WHAT YOU ARE ASKED TO DO >> What you return must match the listing below exactly, minus any pictures.

▼

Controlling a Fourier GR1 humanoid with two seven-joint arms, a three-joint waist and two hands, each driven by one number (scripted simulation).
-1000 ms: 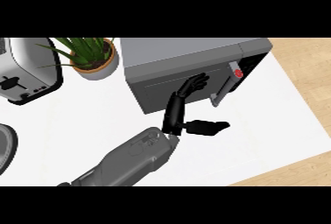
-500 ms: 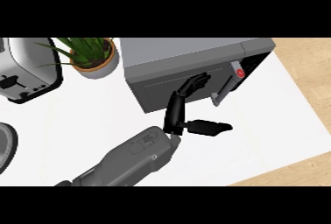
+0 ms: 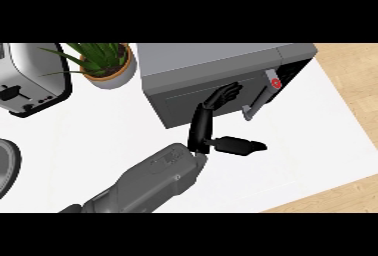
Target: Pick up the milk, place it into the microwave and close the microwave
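Since the microwave (image 3: 221,59) stands just beyond the left hand (image 3: 199,122), with its door (image 3: 181,102) under the fingertips (image 3: 225,95), we judge closing to be the step in hand. Hand open, fingers nearly straight, thumb out to the right, holding nothing. Milk not visible near the hand; presumably inside, unconfirmed. Risks: fingertips skid right toward the handle (image 3: 255,102), leaving the door unlatched, or the push shoves the whole microwave back.
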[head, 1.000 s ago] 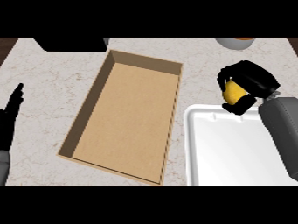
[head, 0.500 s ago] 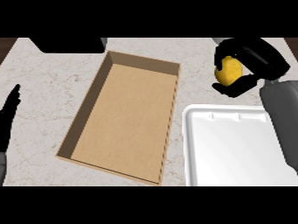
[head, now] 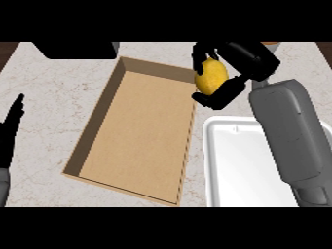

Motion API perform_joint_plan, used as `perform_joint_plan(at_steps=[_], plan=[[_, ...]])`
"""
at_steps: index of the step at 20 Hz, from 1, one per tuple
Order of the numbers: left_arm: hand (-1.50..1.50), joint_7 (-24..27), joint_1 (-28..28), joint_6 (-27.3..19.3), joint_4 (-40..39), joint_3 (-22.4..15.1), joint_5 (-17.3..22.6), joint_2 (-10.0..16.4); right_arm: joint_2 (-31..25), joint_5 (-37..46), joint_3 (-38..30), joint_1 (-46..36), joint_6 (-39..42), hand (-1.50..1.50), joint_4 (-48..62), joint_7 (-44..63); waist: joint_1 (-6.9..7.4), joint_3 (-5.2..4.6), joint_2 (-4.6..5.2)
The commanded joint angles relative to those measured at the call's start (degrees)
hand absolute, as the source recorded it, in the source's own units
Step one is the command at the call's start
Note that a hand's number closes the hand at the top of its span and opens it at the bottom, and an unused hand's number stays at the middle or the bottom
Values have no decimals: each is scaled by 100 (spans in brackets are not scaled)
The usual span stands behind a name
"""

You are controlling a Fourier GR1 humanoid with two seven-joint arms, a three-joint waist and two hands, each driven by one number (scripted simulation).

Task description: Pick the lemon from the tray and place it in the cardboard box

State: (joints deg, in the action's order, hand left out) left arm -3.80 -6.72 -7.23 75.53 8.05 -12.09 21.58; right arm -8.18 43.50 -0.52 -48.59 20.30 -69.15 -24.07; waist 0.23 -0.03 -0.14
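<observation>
While curled round the lemon [head: 212, 78], right hand [head: 246, 59] at the cardboard box [head: 136, 131] rim

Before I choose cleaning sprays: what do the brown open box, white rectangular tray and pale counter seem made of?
Brown open box: cardboard, matte, flat tan walls. White rectangular tray: probably plastic or enamelled metal, smooth with a soft sheen. Pale counter: stone-like, perhaps marble, with fine grey veining.

Smooth grey forearms [head: 290, 131] carry a black left hand [head: 2, 143] and black right hand [head: 251, 57].
</observation>
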Motion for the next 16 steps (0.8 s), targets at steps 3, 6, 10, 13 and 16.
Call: perform_joint_plan(at_steps=[3, 6, 10, 13, 16], plan=[[0, 22, 79, -144, 126, -148, -196, -214, 791, -499, 575, -335, -186, 150, -81, 1450, 52, 0, 6], [0, 24, 56, 238, 152, 46, 27, 69, 805, -1025, 871, -503, -476, 150, 337, 1827, 91, 1, 14], [0, 135, -18, 318, 2, 197, 122, 129, 813, -1736, 1281, -1274, -923, 150, 1182, 2210, 159, -1, 32], [0, -111, -6, 266, 321, 49, -18, 48, 815, -2012, 1684, -1769, -1426, 150, 2004, 2109, 240, 0, 47], [0, -124, -280, 35, 56, -148, -247, -228, 816, -2190, 1953, -2280, -1703, 150, 2658, 2103, 232, -3, 64]])
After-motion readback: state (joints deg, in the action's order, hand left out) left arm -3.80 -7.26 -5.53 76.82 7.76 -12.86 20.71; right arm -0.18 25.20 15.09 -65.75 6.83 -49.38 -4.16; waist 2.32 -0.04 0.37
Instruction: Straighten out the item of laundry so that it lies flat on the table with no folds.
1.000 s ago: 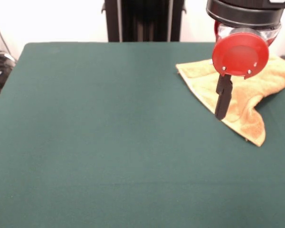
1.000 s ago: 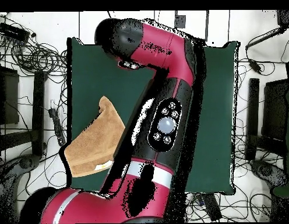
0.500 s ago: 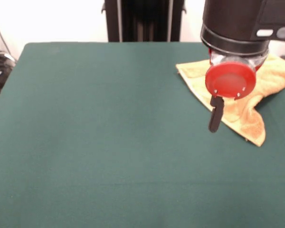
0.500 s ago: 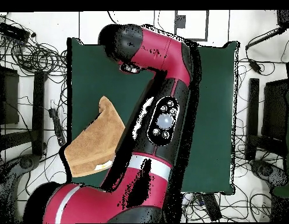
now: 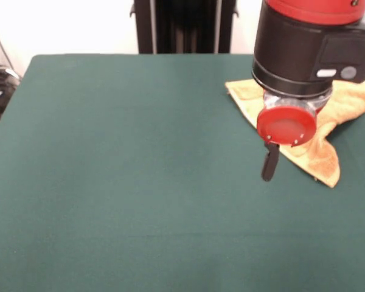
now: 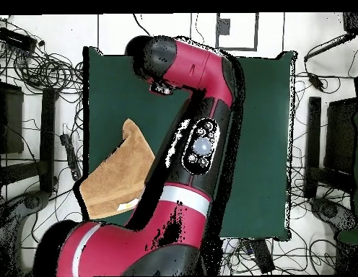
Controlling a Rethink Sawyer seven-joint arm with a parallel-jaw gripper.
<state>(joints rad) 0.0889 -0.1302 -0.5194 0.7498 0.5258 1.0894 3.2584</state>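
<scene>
The item of laundry (image 5: 326, 155), an orange-yellow terry towel, lies rumpled and folded over itself at the right side of the green table (image 5: 134, 158) in the front view, running out past the picture's right edge. My gripper (image 5: 267, 175) hangs as one dark bar just left of the towel's near left edge, over bare felt, holding nothing that I can see. The arm's black and red wrist hides the towel's middle. In the overhead view the towel (image 6: 120, 177) lies at the table's (image 6: 261, 144) left edge, and the arm's end (image 6: 162, 86) is farther up the table than the towel's pointed corner.
Cables and stands (image 6: 37, 68) surround the table in the overhead view. A black upright column (image 5: 182, 25) stands behind the far edge in the front view. The robot arm (image 6: 200, 144) stretches across the table's middle.
In the front view the gripper has moved down and left, from over the towel to over bare felt beside its left edge. The towel has not moved.
</scene>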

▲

SOLUTION >>
Controlling a Fourier GR1 humanoid with two seven-joint arms, a three-joint waist and two hands, each driven by one number (scripted simulation).
-1000 ms: 
-500 ms: 
+0 ms: 
Target: Pick up the milk, place it into the microwave and close the microwave
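Since the microwave (image 3: 221,59) stands just beyond the left hand (image 3: 199,122), with its door (image 3: 181,102) under the fingertips (image 3: 225,95), we judge closing to be the step in hand. Hand open, fingers nearly straight, thumb out to the right, holding nothing. Milk not visible near the hand; presumably inside, unconfirmed. Risks: fingertips skid right toward the handle (image 3: 255,102), leaving the door unlatched, or the push shoves the whole microwave back.
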[head, 1.000 s ago] 
[head, 0.500 s ago] 
[head, now] 

Motion API perform_joint_plan, used as `perform_joint_plan(at_steps=[_], plan=[[_, ...]])`
"""
at_steps: index of the step at 20 Hz, from 1, one per tuple
Order of the numbers: left_arm: hand (-1.50..1.50), joint_7 (-24..27), joint_1 (-28..28), joint_6 (-27.3..19.3), joint_4 (-40..39), joint_3 (-22.4..15.1), joint_5 (-17.3..22.6), joint_2 (-10.0..16.4); right_arm: joint_2 (-31..25), joint_5 (-37..46), joint_3 (-38..30), joint_1 (-46..36), joint_6 (-39..42), hand (-1.50..1.50), joint_4 (-48..62), joint_7 (-44..63); waist: joint_1 (-6.9..7.4), joint_3 (-5.2..4.6), joint_2 (-4.6..5.2)
The commanded joint angles relative to those measured at the call's start (degrees)
hand absolute, as the source recorded it, in the source's own units
Step one is the command at the call's start
Note that a hand's number closes the hand at the top of its span and opens it at the bottom, and an unused hand's number stays at the middle or the bottom
Values have no decimals: each is scaled by 100 (spans in brackets are not scaled)
The usual span stands behind a name
"""

You are controlling a Fourier GR1 humanoid with two seven-joint arms, a three-joint waist and two hands, each driven by one number (scripted simulation).

Task description: Pick the lemon from the tray and place it in the cardboard box

State: (joints deg, in the action's order, hand left out) left arm -3.80 -6.72 -7.23 75.53 8.05 -12.09 21.58; right arm -8.18 43.50 -0.52 -48.59 20.30 -69.15 -24.07; waist 0.23 -0.03 -0.14
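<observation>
While curled round the lemon [head: 212, 78], right hand [head: 246, 59] at the cardboard box [head: 136, 131] rim

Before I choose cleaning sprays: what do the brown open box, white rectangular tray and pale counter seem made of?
Brown open box: cardboard, matte, flat tan walls. White rectangular tray: probably plastic or enamelled metal, smooth with a soft sheen. Pale counter: stone-like, perhaps marble, with fine grey veining.

Smooth grey forearms [head: 290, 131] carry a black left hand [head: 2, 143] and black right hand [head: 251, 57].
</observation>
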Motion for the next 16 steps (0.8 s), targets at steps 3, 6, 10, 13 and 16.
Call: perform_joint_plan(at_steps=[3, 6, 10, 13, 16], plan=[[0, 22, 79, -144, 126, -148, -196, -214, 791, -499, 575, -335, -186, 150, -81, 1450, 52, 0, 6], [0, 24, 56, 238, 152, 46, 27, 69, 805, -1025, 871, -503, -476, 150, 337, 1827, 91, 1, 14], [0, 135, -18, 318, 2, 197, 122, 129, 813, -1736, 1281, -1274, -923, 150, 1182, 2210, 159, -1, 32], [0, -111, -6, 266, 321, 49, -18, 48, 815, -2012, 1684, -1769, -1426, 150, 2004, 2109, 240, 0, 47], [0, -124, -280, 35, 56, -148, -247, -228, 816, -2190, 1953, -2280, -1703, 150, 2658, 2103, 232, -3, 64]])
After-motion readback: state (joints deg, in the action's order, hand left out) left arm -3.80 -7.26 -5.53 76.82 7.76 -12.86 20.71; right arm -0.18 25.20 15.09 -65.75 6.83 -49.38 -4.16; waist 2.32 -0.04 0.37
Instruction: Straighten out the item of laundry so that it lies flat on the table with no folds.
1.000 s ago: 
1.000 s ago: 
0.500 s ago: 
0.500 s ago: 
now: 
now: 
Controlling a Rethink Sawyer seven-joint arm with a parallel-jaw gripper.
<state>(joints rad) 0.0889 -0.1302 -0.5194 0.7498 0.5258 1.0894 3.2584</state>
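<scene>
The item of laundry (image 5: 326, 155), an orange-yellow terry towel, lies rumpled and folded over itself at the right side of the green table (image 5: 134, 158) in the front view, running out past the picture's right edge. My gripper (image 5: 267, 175) hangs as one dark bar just left of the towel's near left edge, over bare felt, holding nothing that I can see. The arm's black and red wrist hides the towel's middle. In the overhead view the towel (image 6: 120, 177) lies at the table's (image 6: 261, 144) left edge, and the arm's end (image 6: 162, 86) is farther up the table than the towel's pointed corner.
Cables and stands (image 6: 37, 68) surround the table in the overhead view. A black upright column (image 5: 182, 25) stands behind the far edge in the front view. The robot arm (image 6: 200, 144) stretches across the table's middle.
In the front view the gripper has moved down and left, from over the towel to over bare felt beside its left edge. The towel has not moved.
</scene>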

This output is complete, and the exercise is done.